1 Breeden made six other requests for production of documents in his October 31, 2021 request, but he has not sought to compel discovery with respect to those requests in his motion to compel. (See Docs. 22-23). Breeden raises arguments with respect to these six other requests in his reply brief, but we will disregard these arguments. Arguments may not be raised for the first time in a reply brief. Epsilon Energy USA, Inc. v. Chesapeake Appalachia, LLC, No. 1:21-CV- 658, 2021 WL 1740582, at *4 (M.D. Pa. May 3, 2021) (citing Interbusiness Bank, N.A. v. First Nat’l Bank of Mifflintown, 328 F. Supp. 2d 522, 529 (M.D. Pa. 2004)). Reihart responded to the request for production of documents on December 30, 2021. (See Doc. 27-1). With respect to the first four requests, Reihart stated that after a reasonable search, she was not aware of the existence of any documents that

were responsive to the requests. (Id. at 2-3). With respect to the fifth request, Reihart objected that the request “was overly broad and unduly burdensome[,] . . . not relevant to the Plaintiff’s claims and not proportional to the needs of the case.” (Id. at 4).
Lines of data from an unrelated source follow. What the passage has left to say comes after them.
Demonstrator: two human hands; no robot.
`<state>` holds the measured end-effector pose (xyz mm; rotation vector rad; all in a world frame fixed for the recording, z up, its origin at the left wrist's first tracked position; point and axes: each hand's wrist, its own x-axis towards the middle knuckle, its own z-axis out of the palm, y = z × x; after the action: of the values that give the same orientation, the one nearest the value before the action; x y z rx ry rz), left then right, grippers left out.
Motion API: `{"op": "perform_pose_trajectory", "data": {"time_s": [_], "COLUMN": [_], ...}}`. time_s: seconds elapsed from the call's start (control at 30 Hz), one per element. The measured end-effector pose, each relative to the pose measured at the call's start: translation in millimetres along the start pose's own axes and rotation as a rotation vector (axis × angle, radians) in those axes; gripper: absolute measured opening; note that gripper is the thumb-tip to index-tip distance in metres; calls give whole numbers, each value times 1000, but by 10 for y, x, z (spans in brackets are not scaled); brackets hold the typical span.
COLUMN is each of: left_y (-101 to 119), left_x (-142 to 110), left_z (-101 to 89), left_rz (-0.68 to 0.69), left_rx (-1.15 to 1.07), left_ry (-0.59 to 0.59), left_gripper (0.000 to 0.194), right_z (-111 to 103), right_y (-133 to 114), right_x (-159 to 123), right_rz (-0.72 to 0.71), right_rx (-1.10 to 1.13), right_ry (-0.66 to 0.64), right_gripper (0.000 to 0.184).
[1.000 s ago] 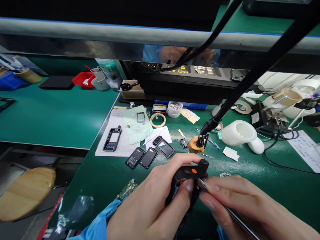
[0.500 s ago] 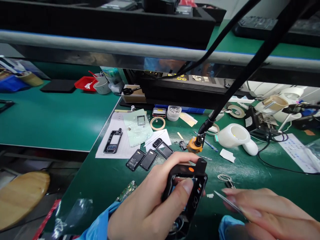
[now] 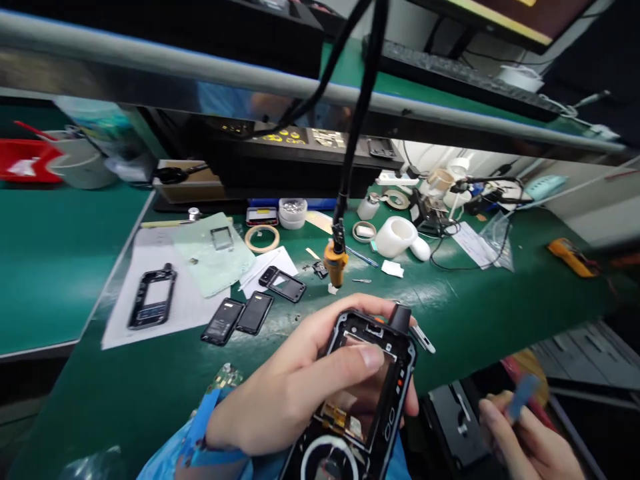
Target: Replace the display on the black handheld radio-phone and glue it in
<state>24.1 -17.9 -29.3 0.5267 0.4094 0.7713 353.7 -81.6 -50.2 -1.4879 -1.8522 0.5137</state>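
My left hand (image 3: 305,380) is closed around a black handheld radio casing (image 3: 407,393) with a stub antenna at its top right. The thumb lies over the screen opening, where an amber flex cable shows near the lower edge. My right hand (image 3: 530,433), low at the right and past the bench edge, is pinched on a small blurred blue strip (image 3: 523,395). A silvery narrow object (image 3: 424,339) shows just behind the casing; I cannot make out what it is. A green circuit board (image 3: 226,377) lies beside my left wrist, partly covered by the sleeve.
Two black battery-like covers (image 3: 223,321) and empty casings (image 3: 153,297) lie on the left of the bench. An orange-handled tool (image 3: 335,263) hangs on a black cable above the middle. A white dispenser cup (image 3: 395,237) stands further back. An open drawer (image 3: 457,427) is below right.
The view has swung right. My right hand has moved down and right past the bench edge; the tweezers it held no longer show there, and a blue strip does. My left hand keeps the casing, now tilted flatter.
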Motion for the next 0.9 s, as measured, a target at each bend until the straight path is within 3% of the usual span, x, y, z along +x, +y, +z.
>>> {"op": "perform_pose_trajectory", "data": {"time_s": [0.13, 0.23, 0.5, 0.9], "left_y": [-144, -225, -242, -264], "left_x": [84, 96, 58, 70], "left_z": [30, 62, 97, 124], "left_rz": [-102, -137, -194, -189], "left_rx": [-62, -68, 28, 21], "left_ry": [-110, -129, -147, -182], "left_gripper": [34, 32, 40, 32], "right_z": [85, 206, 296, 212], "right_y": [378, 503, 414, 442], "right_x": [-574, -711, -620, -726], "right_rz": [547, 726, 853, 728], "right_rx": [-73, -48, -12, 6], "right_ry": [143, 242, 113, 308], "right_gripper": [82, 97, 101, 96]}}
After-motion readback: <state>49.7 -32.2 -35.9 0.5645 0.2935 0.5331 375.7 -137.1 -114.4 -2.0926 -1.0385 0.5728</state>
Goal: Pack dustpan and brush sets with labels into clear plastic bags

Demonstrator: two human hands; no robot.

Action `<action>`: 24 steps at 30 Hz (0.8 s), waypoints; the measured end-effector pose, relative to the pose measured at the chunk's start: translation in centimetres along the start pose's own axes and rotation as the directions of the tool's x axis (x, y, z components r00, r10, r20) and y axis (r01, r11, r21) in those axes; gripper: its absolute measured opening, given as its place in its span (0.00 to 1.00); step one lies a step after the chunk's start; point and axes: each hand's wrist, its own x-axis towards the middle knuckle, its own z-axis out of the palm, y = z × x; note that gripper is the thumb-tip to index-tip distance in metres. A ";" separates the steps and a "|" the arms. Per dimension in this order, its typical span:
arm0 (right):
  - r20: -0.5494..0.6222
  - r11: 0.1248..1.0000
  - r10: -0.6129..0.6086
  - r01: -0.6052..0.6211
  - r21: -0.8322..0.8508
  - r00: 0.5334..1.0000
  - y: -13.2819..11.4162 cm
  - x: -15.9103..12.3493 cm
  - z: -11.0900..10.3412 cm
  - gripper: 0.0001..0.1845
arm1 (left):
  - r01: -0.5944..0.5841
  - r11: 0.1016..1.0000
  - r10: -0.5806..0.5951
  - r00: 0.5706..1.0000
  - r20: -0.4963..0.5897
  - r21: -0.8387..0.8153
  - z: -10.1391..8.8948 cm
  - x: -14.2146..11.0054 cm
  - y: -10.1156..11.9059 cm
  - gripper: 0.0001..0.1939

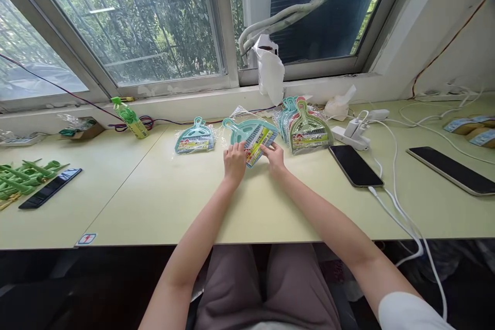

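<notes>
A teal mini dustpan set [250, 133] with a printed label card lies on the pale green table [162, 201] in front of me. My left hand [234, 161] grips the lower left edge of its label card, fingers curled. My right hand [274, 154] pinches the card's lower right edge. To the left lies one packed teal dustpan set [194, 137] in clear wrap. To the right leans a stack of several wrapped dustpan sets [305, 126], a green one in front.
A black phone [355, 165] on a white cable [398, 211] lies right of the stack, by a white power strip [353, 134]. A tablet [452, 169] lies far right. Green plastic parts [23, 175], a dark remote-like bar [50, 188] and a green bottle [129, 117] sit left.
</notes>
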 end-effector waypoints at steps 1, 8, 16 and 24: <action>-0.003 1.000 0.002 -0.002 0.005 1.000 0.0 0.1 -0.1 0.20 | 0.005 1.000 -0.005 1.000 -0.016 -0.026 0.1 -0.1 0.1 0.16; 0.020 0.999 0.016 -0.017 0.051 1.000 0.1 0.4 -0.2 0.20 | 0.314 0.648 -0.587 0.787 -0.192 -0.694 1.0 0.5 -0.6 0.35; 0.039 1.000 -0.004 0.004 0.020 0.999 -0.2 -0.1 0.1 0.21 | 0.425 -0.285 -0.462 0.725 0.512 -0.859 3.5 0.8 0.8 0.18; -0.013 0.998 0.011 -0.010 0.061 1.000 -0.4 0.4 -0.2 0.20 | 0.480 -0.202 -0.327 0.789 0.521 -0.854 2.3 0.6 0.9 0.24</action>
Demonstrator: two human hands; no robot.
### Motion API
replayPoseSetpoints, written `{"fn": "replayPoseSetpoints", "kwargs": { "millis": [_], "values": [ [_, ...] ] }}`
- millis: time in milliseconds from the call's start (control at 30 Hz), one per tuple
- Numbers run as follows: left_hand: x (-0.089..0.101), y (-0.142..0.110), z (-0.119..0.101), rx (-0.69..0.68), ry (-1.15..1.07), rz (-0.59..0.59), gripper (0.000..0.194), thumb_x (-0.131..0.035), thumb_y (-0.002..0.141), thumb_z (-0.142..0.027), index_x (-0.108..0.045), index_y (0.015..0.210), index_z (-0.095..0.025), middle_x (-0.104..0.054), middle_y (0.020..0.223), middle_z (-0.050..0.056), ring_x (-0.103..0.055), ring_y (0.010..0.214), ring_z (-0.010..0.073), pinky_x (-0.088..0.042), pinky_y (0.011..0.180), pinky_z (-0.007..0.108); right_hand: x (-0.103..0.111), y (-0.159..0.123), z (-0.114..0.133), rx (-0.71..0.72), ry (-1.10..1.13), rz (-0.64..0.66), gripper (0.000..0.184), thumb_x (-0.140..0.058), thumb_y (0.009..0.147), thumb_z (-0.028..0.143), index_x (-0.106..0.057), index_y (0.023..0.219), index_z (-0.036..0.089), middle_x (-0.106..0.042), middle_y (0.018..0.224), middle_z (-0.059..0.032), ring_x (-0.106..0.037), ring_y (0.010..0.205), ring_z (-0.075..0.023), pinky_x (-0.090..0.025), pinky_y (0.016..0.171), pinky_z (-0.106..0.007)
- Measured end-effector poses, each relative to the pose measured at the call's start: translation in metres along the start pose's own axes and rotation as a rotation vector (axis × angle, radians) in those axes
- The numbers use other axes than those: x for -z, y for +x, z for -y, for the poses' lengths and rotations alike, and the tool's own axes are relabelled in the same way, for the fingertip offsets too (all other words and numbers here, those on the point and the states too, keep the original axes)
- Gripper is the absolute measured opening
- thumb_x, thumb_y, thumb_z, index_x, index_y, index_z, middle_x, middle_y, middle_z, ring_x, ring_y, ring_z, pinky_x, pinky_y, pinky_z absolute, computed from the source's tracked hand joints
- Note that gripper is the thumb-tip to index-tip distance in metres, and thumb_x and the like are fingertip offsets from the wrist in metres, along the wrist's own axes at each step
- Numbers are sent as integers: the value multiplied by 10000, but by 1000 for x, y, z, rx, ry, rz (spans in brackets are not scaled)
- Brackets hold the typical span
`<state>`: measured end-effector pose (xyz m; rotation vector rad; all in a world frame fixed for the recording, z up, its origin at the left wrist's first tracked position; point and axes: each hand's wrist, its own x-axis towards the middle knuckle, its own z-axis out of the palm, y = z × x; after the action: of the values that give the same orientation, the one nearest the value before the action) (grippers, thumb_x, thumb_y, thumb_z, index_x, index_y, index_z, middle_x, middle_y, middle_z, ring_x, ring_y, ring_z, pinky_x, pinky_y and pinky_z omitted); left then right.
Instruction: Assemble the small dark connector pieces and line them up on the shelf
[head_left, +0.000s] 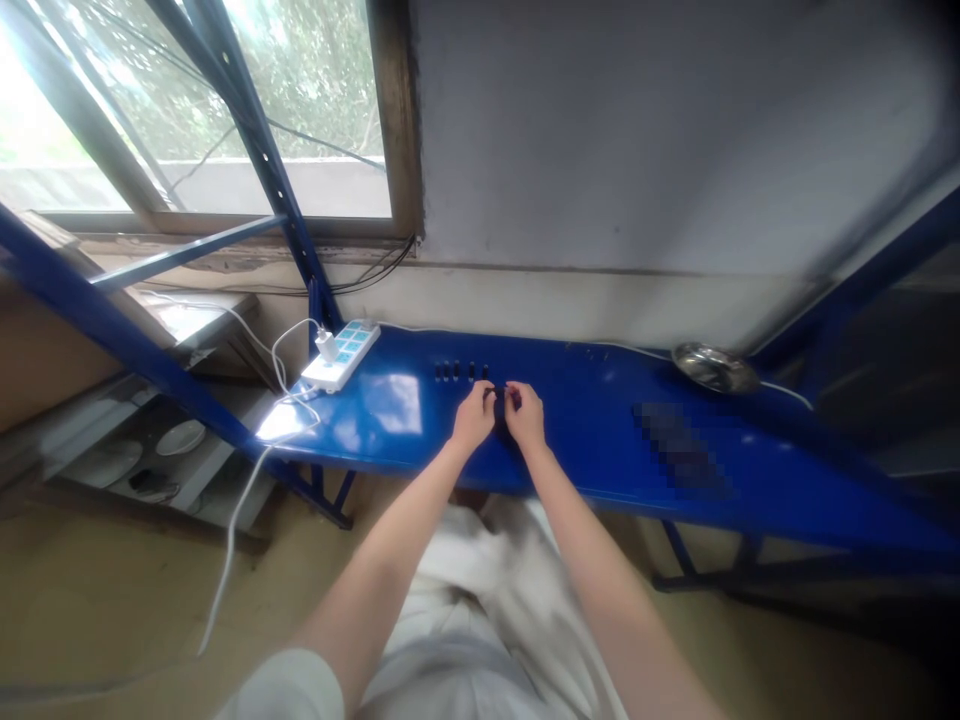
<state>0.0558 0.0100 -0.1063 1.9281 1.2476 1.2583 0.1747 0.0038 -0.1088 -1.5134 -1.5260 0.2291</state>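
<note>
My left hand and my right hand are close together over the middle of the blue table. Both are closed, fingertips pinched and turned toward each other. A small dark thing seems to be at the fingertips, but it is too small to make out. Just beyond my left hand, several small black cylinder-like pieces stand or lie in a loose row. Their exact kind does not show.
A white power strip with a plugged-in white adapter lies at the table's left end, its cable dropping to the floor. Toward the right are a shiny metal dish-like object and a pixelated dark patch. Blue frame posts rise at both sides.
</note>
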Motion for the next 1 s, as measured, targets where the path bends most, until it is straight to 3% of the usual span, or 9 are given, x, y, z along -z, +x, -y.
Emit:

She additionally objected that “inmates are not permitted to access records related to other inmates.” (Id.) She did not cite any Department of Corrections rules or any other law to support this statement. Reihart filed a brief in opposition to the motion to compel discovery on

January 11, 2022. (Doc. 26). Reihart does not respond to the substance of Breeden’s motion and instead asserts that the motion is moot because Reihart responded to Breeden’s request for production of documents. (Id.) Breeden notes in his reply brief that Reihart was required to complete a confiscated items receipt if she took items out of his cell and asks the court to “direct and/or order, the defendant to produce the aforementioned discovery, or, if

no such exists, provide appropriate response as to why such were not issued.” (Doc. 27 at 2). He additionally argues that the court should reject Reihart’s objections to his fifth request for production because the objections are simply boilerplate objections that Reihart has not adequately supported or proven. (Id. at 3-4). We first address Reihart’s argument that the motion to compel discovery should be denied as moot. We reject this argument. Breeden’s motion seeks to compel Reihart to produce the requested documents and not simply to respond to the request for production of documents. Thus, the motion is not mooted by the fact that Reihart responded to the request for production of documents. Turning to the substance of Breeden’s motion, we find that Reihart has met

her discovery obligations with respect to Breeden’s first four requests. Reihart states that after a reasonable search she is not aware of any documents that are responsive to the requests. (Doc. 27-1 at 2-3). Breeden argues that DOC policy required Reihart to create a confiscated items receipt, but he acknowledges the possibility that no discovery exists with respect to his first four requests. (Doc. 27 at 2). We therefore find no reasonable basis to doubt Reihart’s statement that there are no documents responsive to the first four requests.